To do
Return all lines of the listing below that carry the word "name".
----- Supplied data -----
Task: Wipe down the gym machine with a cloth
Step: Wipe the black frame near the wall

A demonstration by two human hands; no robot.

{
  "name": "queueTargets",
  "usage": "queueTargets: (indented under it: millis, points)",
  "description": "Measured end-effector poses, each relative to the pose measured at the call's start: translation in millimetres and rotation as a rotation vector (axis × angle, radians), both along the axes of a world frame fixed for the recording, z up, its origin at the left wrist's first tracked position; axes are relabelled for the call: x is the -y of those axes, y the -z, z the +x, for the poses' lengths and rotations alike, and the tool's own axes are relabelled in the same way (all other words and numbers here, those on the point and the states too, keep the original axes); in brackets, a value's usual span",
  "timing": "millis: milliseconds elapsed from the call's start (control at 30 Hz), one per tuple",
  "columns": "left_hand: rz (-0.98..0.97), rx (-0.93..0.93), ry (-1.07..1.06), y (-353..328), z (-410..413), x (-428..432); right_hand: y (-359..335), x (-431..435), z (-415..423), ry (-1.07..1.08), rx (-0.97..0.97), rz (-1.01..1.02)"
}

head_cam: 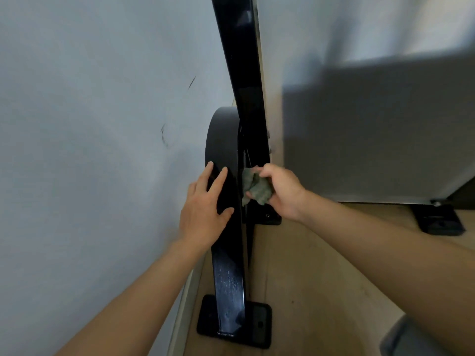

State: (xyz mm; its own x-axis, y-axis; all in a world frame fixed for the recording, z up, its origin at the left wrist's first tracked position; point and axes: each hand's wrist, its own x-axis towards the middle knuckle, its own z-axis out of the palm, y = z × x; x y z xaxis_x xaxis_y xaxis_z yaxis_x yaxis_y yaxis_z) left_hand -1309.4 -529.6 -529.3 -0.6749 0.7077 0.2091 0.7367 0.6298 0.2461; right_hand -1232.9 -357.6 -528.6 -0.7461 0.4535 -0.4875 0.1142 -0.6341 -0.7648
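Left hand, straight-fingered, presses the machine; at its 3 o'clock, right hand grips cloth that may snag in the narrow gap.

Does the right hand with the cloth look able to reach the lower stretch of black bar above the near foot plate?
Probably yes. The right hand grips the cloth above that lower bar, which lies bare; the left hand rests flat higher up, leaving the way down free.

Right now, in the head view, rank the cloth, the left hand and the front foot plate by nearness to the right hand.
1. Cloth, gripped in the right hand.
2. Left hand, leftward on the curved cover.
3. Front foot plate, down on the floor.
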Motion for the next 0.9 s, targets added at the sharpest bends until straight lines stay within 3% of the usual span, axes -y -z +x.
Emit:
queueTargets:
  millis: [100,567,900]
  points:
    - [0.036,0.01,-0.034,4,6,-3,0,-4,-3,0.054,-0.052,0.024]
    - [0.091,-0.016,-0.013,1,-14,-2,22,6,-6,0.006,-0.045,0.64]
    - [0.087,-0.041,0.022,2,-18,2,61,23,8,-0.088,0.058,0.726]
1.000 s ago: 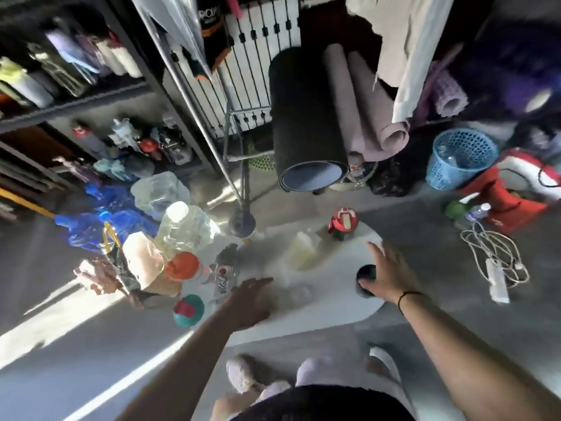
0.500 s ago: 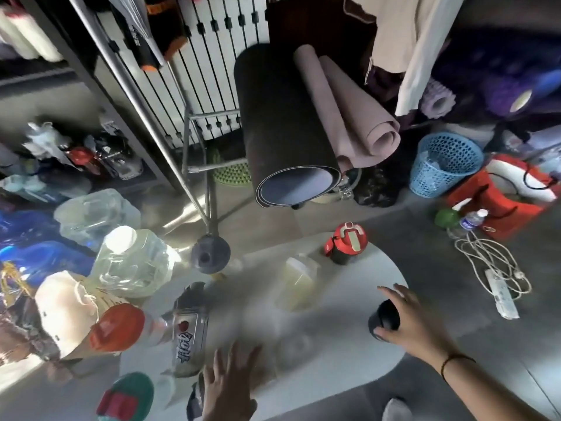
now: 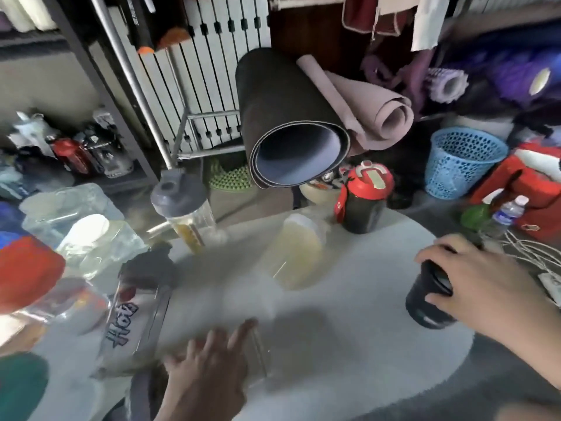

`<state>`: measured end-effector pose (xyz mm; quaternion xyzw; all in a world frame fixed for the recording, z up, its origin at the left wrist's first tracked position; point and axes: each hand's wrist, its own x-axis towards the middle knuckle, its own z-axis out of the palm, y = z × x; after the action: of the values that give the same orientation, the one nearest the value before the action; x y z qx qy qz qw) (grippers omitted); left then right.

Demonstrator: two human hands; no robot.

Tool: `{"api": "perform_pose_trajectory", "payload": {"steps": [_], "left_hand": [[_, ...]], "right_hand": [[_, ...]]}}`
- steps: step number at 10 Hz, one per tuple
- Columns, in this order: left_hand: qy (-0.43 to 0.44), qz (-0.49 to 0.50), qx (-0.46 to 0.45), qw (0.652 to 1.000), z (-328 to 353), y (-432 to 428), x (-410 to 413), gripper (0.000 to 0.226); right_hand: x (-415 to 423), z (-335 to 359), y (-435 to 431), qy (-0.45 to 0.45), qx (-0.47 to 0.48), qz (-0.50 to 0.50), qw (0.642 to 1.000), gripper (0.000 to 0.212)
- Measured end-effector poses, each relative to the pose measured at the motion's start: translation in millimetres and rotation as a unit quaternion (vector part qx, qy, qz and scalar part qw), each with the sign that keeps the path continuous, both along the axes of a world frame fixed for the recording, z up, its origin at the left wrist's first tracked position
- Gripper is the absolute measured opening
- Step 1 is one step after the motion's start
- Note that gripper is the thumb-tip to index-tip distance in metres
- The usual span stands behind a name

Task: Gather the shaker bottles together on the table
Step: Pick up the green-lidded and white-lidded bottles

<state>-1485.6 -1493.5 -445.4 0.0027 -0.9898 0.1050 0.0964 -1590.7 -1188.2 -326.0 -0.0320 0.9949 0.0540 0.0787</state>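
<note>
At the left edge of the frame, a red-capped bottle (image 3: 28,268) and a green-topped one (image 3: 21,384) sit partly out of view, too blurred to say whether they rest on the counter (image 3: 349,344) or beside it. Just right of them, a clear shaker with lettering on its side (image 3: 133,317) lies tipped over on the pale counter. Beyond it, toward the upper left of the counter, a clear shaker with a grey lid (image 3: 182,208) stands upright. The left hand (image 3: 209,363), at the lower middle of the frame, is open with fingers spread, palm down against a clear bottle (image 3: 258,344) that is hard to make out; whether it grips it cannot be told. In the centre stands a cloudy yellowish shaker (image 3: 299,250), and behind it to the right a black shaker with a red lid (image 3: 364,199) near the counter's far edge. At the right edge of the counter, the right hand (image 3: 476,281) is closed over the top of a black shaker (image 3: 428,299), fingers curled around its rim.

Judged from this layout, the gathering is barely begun: the shakers are spread across the counter, well apart, none touching. What seems left is drawing the right-side black one inward, righting the tipped one, and bringing the far ones toward the middle.
</note>
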Motion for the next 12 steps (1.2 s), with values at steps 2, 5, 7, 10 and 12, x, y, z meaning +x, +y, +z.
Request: {"api": "perform_pose_trajectory", "payload": {"steps": [2,5,7,10,12], "left_hand": [[-0.329,0.108,0.16,0.924,76,5,-20,0.096],[-0.327,0.059,0.136,0.934,81,0,-20,0.172],[-0.163,0.056,0.213,0.962,105,22,-75,0.102],[-0.194,0.137,0.344,0.909,96,59,-173,0.109],[-0.209,0.179,0.336,0.901,42,62,-205,0.131]], "right_hand": [[6,0,4,0.028,-0.029,0.009,0.999,0.065],[29,-27,27,0.156,-0.335,-0.069,0.927,0.122],[30,-80,38,0.124,-0.623,-0.181,0.751,0.137],[-29,-96,27,0.108,-0.619,-0.118,0.769,0.059],[-48,-116,22,0.076,-0.624,-0.12,0.768,0.077]]}}
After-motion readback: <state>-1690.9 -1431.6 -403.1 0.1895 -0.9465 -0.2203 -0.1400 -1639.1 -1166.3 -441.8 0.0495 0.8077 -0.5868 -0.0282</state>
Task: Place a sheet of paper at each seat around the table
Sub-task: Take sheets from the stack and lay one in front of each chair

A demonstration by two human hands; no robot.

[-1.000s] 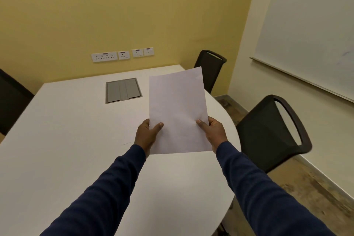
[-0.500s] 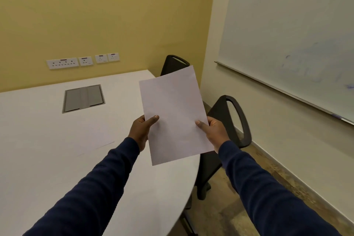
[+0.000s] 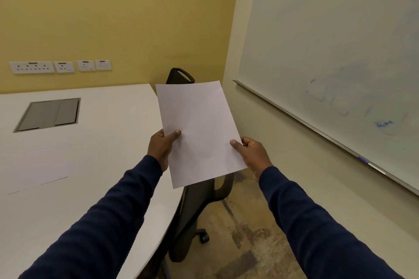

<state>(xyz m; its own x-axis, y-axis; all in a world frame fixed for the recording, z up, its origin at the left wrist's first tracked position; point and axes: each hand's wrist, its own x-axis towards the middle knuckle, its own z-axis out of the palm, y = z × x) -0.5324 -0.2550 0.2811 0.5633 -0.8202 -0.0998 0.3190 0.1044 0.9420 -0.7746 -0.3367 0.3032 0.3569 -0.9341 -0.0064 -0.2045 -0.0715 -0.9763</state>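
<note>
I hold a white sheet of paper [image 3: 199, 131] up in front of me, past the right edge of the white table [image 3: 108, 165]. My left hand [image 3: 162, 148] grips its left edge with the thumb on top. My right hand [image 3: 251, 155] grips its right edge the same way. Another sheet [image 3: 34, 167] lies flat on the table at the left. A black chair [image 3: 197, 206] stands at the table's right side, mostly hidden behind the held paper. A second black chair [image 3: 180, 76] shows only its backrest top above the paper.
A grey hatch [image 3: 48, 114] is set into the tabletop. The yellow wall carries sockets [image 3: 61, 66] behind the table. A whiteboard [image 3: 340, 41] with a marker [image 3: 363, 160] on its ledge fills the right wall. A narrow strip of floor [image 3: 244, 240] runs between table and wall.
The view has swung to the right: table, hatch and sockets slid left, and the whiteboard wall fills more of the frame. Both hands keep their grip; the paper now hangs past the table's right edge.
</note>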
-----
Response to this task
  "name": "queueTargets",
- The usual span stands behind a name

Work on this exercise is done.